• _Directions for this task_: Below this line is the material. Write out only its lines from the one containing "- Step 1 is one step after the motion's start" through the one containing "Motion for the", both kept, exactly.
.....
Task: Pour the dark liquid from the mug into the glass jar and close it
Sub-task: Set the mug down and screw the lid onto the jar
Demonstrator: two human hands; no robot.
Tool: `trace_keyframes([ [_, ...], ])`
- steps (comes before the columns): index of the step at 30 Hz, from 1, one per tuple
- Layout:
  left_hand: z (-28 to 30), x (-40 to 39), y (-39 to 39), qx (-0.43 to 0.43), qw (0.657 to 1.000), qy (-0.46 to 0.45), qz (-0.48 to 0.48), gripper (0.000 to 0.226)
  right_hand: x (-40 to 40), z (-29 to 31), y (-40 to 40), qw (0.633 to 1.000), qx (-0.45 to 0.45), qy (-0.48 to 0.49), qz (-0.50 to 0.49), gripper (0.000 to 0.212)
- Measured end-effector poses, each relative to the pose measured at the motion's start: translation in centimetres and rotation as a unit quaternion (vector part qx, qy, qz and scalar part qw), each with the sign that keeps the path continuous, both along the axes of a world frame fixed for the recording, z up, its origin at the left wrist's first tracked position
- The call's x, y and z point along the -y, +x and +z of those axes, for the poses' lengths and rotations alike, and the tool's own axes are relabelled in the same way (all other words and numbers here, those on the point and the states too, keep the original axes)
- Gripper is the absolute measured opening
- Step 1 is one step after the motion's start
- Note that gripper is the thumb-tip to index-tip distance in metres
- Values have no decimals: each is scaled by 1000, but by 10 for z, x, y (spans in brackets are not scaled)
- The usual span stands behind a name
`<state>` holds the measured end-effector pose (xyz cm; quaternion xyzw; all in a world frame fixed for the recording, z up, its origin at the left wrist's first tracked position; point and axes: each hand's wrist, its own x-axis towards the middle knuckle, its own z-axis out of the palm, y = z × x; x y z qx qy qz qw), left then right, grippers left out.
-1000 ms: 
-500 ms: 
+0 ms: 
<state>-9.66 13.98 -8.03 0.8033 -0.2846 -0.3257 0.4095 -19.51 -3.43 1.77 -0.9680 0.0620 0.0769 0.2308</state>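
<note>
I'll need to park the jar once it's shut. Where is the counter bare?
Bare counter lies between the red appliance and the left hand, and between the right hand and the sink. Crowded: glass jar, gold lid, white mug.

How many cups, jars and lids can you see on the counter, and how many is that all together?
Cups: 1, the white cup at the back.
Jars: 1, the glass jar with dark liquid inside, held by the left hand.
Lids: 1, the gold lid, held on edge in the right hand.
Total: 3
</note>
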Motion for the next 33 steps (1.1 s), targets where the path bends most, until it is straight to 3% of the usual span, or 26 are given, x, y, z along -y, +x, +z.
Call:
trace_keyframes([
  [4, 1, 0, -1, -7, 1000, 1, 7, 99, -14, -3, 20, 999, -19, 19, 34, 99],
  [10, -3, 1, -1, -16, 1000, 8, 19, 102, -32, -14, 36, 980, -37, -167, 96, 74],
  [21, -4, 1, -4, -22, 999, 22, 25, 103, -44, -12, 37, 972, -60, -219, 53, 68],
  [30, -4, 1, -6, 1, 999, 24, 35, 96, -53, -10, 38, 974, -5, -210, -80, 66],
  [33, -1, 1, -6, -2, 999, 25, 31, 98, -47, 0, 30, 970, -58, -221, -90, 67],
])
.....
• _Response to the exercise_:
- Step 1 is one step after the motion's start
- Note that gripper is the thumb-tip to index-tip distance in metres
- Values have no decimals: each is scaled by 1000, but by 10 for z, x, y (spans in brackets are not scaled)
- The usual span stands behind a name
`<state>` holds the measured end-effector pose (xyz cm; quaternion xyzw; all in a world frame fixed for the recording, z up, its origin at the left wrist's first tracked position; point and axes: each hand's wrist, its own x-axis towards the middle knuckle, its own z-axis out of the palm, y = z × x; x y z qx qy qz qw), left then right, grippers left out.
-1000 ms: 
-500 ms: 
+0 ms: 
<state>-9.66 13.98 -8.03 0.8033 -0.2846 -0.3257 0.4095 -19.51 -3.43 1.77 -0.9680 0.0620 0.0769 0.2308</state>
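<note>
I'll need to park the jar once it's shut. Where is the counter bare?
Bare counter lies between the red appliance and the left hand, and between the right hand and the sink. Crowded: glass jar, gold lid, white mug.

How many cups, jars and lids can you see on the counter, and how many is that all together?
Cups: 1, the white cup at the back.
Jars: 1, the glass jar with dark liquid inside, held by the left hand.
Lids: 1, the gold lid, held on edge in the right hand.
Total: 3
</note>
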Motion for the next 33 steps (1.1 s), targets where the path bends most, until it is straight to 3% of the usual span, or 26 are given, x, y, z along -y, +x, +z.

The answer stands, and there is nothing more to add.